Review Comment:
Thank you for revising and resubmitting your manuscript. The revised version addresses most of my comments but there are still various aspects that need to be taken into account still.
My main comments regarding the revised version relate to aspects of presentation.
1. Introduction: Please shorten the introduction by clearly stating what this paper presents. All remarks and projects that belong to the category of related work should be moved into the Related Work section (especially page 1, right column, lines 27 ff. until page 2, left column, line 9).
4. Corpus description: like many other parts of the paper, Sections 4.1 and 4.2 are very verbose and detailed. The level of detail is partially way too fine-grained and can be trimmed down accordingly (also see my last remark down below).
Figure 1 and Figure 2 seem to be screenshots. Please recreate these in LaTeX to improve the quality and use both columns to present the resulting figures (the current versions are simply too small).
Section 4.2: While this subsection is too long and too detailed (see below), the presentation needs to be improved. As this subsection essentially presents the different vocabularies used in the annotation, my suggestion would be to use a description list, to use one vocabulary per \item and to include one paragraph per vocabulary to (a) present this information in a more structured way to the reader and (b) to keep the amount of detail on a reasonable level.
Figure 3: please include this graphics not as a bitmap but as vectorised PDF so that the quality is improved.
Appendix A: In its current form, this appendix is not helpful. If you want to keep it, then the appendix needs one or two paragraphs of explanation. You should also consider including comments in the actual code.

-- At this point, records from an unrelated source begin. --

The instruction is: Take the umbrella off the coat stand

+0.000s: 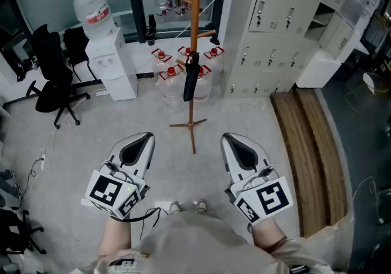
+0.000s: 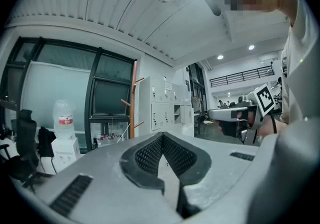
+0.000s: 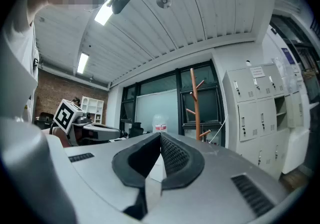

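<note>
**Both grippers shut and empty, umbrella on the stand**

The head view looks down on the whole scene. A black folded umbrella (image 1: pixel 190 80) hangs upright against the pole of the wooden stand (image 1: pixel 195 16), about halfway up it. Water jugs (image 1: pixel 166 77) crowd the floor behind the stand's base. A dispenser (image 1: pixel 113 62) stands to the left and grey lockers (image 1: pixel 281 22) to the right. The left gripper (image 1: pixel 147 137) and right gripper (image 1: pixel 226 137) are held side by side near the person's body, both pointing at the stand and well apart from it.

Only the head view shows the umbrella. In each gripper view the gripper's own body hides the stand's lower part, so just the upper pole and pegs show (image 2: pixel 134 99).

The gripper views give the jaws close up. On each gripper the ribbed pads (image 2: pixel 150 154) meet at the tips with nothing between them. Each gripper view also catches the other gripper out to its side, with its marker cube (image 3: pixel 65 115).
</note>
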`<state>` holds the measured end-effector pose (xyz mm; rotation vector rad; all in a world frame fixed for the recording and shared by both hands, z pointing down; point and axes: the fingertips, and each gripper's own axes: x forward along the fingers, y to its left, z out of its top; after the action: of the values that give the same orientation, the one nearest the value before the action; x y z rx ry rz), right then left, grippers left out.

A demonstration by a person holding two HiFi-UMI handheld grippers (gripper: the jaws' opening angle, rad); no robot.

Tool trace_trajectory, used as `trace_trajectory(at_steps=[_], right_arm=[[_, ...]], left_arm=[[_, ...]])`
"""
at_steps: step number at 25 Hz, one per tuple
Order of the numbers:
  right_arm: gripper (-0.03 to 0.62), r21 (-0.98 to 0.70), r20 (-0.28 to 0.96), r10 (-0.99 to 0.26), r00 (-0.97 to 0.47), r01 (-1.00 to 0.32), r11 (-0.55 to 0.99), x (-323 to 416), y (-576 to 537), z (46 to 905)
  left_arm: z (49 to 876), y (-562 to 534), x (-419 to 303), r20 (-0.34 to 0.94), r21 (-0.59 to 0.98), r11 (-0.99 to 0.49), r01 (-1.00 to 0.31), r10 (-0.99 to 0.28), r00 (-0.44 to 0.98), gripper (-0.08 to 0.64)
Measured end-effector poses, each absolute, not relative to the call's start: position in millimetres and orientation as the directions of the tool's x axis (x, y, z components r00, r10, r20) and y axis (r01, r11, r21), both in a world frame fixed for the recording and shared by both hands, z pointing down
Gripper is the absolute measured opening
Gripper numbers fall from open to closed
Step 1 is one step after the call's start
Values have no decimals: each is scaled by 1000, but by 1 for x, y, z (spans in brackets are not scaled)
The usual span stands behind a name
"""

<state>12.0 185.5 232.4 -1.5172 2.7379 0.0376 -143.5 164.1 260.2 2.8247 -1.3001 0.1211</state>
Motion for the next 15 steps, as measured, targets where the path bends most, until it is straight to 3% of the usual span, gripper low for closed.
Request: trace_trajectory(at_steps=[15], right_arm=[[8, -25, -28, -864, -503, -864, 503, 16, 190, 237]], left_arm=[[260, 173, -143, 83, 1, -657, -754, -751, 655, 8]])
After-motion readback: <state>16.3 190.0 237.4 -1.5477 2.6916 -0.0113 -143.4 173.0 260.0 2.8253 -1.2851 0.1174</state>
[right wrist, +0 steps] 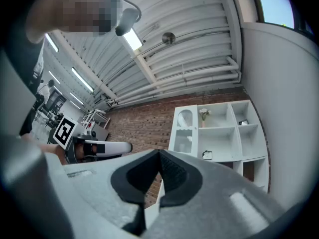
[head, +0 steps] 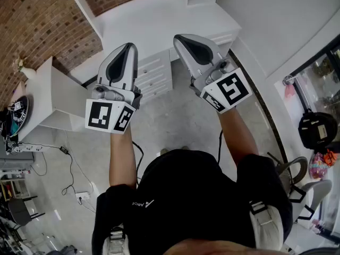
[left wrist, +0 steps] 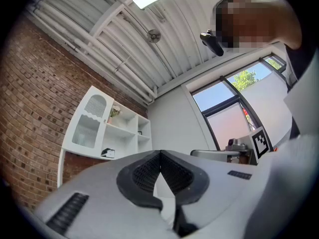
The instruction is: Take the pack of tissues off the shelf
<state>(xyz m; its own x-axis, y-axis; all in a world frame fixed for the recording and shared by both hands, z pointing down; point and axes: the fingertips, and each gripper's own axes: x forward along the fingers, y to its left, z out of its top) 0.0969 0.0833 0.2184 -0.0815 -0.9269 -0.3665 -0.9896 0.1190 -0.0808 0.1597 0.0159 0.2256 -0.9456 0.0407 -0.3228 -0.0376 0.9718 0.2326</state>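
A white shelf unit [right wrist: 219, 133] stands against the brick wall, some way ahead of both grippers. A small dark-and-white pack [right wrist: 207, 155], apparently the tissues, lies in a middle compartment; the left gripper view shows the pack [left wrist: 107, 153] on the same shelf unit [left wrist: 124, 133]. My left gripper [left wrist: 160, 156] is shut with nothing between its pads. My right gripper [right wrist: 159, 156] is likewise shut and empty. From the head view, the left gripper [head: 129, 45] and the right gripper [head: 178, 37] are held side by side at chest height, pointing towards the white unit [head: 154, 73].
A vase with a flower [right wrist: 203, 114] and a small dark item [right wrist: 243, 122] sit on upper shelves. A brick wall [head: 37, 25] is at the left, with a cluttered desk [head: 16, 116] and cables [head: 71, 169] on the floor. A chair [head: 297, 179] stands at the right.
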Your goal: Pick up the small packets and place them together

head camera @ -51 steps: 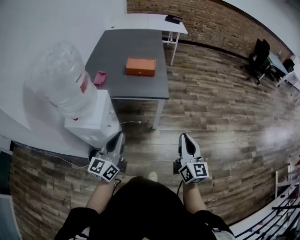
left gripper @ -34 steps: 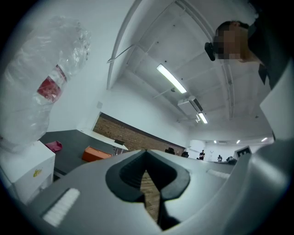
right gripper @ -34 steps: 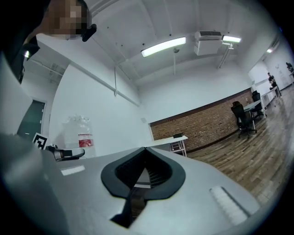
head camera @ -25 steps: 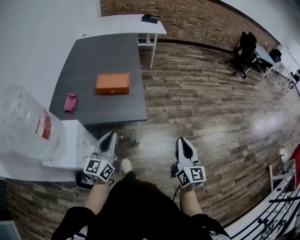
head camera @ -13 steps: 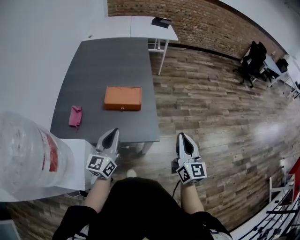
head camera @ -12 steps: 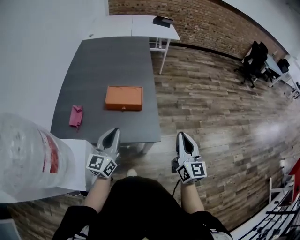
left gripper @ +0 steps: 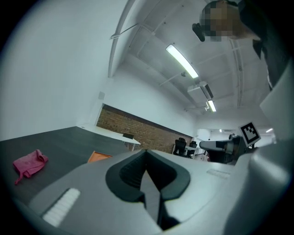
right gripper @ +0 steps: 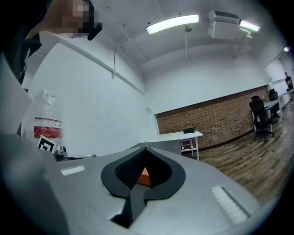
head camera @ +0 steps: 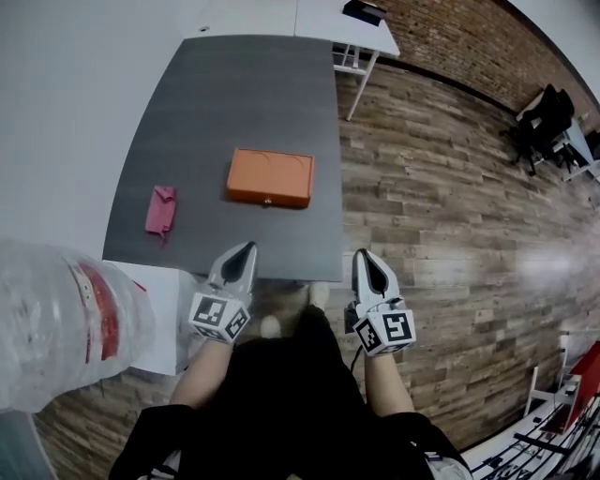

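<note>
A small pink packet lies near the left side of the dark grey table, and it also shows in the left gripper view. An orange box sits mid-table. My left gripper hovers over the table's near edge, shut and empty, its tips touching. My right gripper is just off the near right corner, also shut with nothing held. The orange box shows through the hollow behind its tips.
A large clear water bottle on a white dispenser stands close at my left. A white desk adjoins the far end of the table. Wooden floor spreads to the right, with a black office chair far off.
I have come closer to the grey table: it, the orange box and the pink packet have slid down toward me, and both shut grippers now reach its near edge.
</note>
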Motion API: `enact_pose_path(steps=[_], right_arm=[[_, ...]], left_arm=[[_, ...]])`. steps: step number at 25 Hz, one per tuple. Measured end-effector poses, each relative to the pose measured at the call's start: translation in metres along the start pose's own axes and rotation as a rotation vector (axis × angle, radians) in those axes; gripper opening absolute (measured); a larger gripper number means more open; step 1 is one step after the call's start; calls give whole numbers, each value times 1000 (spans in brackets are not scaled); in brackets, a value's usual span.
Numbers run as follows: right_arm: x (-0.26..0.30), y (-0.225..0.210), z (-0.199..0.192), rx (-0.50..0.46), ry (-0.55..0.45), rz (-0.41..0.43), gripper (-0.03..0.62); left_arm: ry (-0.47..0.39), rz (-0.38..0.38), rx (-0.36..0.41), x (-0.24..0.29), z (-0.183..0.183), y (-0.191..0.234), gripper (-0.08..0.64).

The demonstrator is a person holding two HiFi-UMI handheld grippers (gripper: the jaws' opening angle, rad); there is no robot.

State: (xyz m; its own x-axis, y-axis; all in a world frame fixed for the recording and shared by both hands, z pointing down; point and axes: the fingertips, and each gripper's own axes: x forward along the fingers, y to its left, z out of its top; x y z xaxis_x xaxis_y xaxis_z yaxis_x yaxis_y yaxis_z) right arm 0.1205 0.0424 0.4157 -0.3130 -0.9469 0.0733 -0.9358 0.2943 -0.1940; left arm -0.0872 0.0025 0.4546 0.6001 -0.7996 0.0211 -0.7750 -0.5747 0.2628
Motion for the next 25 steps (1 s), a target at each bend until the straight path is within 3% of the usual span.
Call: enact_pose_path(steps=[15,25], right_arm=[[134,-42,-31,-13,177,211,2],[152,-32,-79,12,328,305,2]], left_arm=[[170,177,19,84,-59,50,-1],[372,282,32,102,-123,85,24]])
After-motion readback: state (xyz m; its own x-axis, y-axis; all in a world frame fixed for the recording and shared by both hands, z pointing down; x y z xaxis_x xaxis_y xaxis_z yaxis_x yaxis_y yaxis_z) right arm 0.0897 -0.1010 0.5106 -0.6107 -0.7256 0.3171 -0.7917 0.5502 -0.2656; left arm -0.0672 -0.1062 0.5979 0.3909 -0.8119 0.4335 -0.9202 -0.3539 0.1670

Furthermore, please note that a "Data Description" paper at SWJ should be "a concise description of a Linked Dataset". While most of the aspects of your dataset, as specified in what a "Data Description" paper is, are properly addressed in the manuscript (title, repository, use cases etc.), most of the paper is simply too verbose and too detailed. Many of the very detailed aspects can simply be removed from the paper. To provide rough guidance, all in all, from the revised version of the paper, at least two to three pages can be safely removed without compromising the key informational aspects of your work, i.e., your core research results. I'm suggesting this especially since the paper is a rather straightforward data set/corpus paper, i.e., nearly all of the readers of this article will be familiar with the main approaches followed in this paper. The suggestion is to remove all the unnecessary detail from the paper that does not directly relate to your core research results, for example, the short history of NER at the beginning can be trimmed, the explanation what geonames is can be trimmed, the information which columns were added to which files to accomplish certain annotation layers can be trimmed, so can many other aspects that are too detailed or too operational or too technical.
There appears to be an over-use of quotation marks in the paper. Whenever a term is already marked in itself (for example, when a prefix is used that is separated from the rest with a colon), then quotation marks do not really need to be used.
There are various overfull boxes that need to be fixed.
Finally, the English needs to be substantially checked, ideally by a native speaker.
|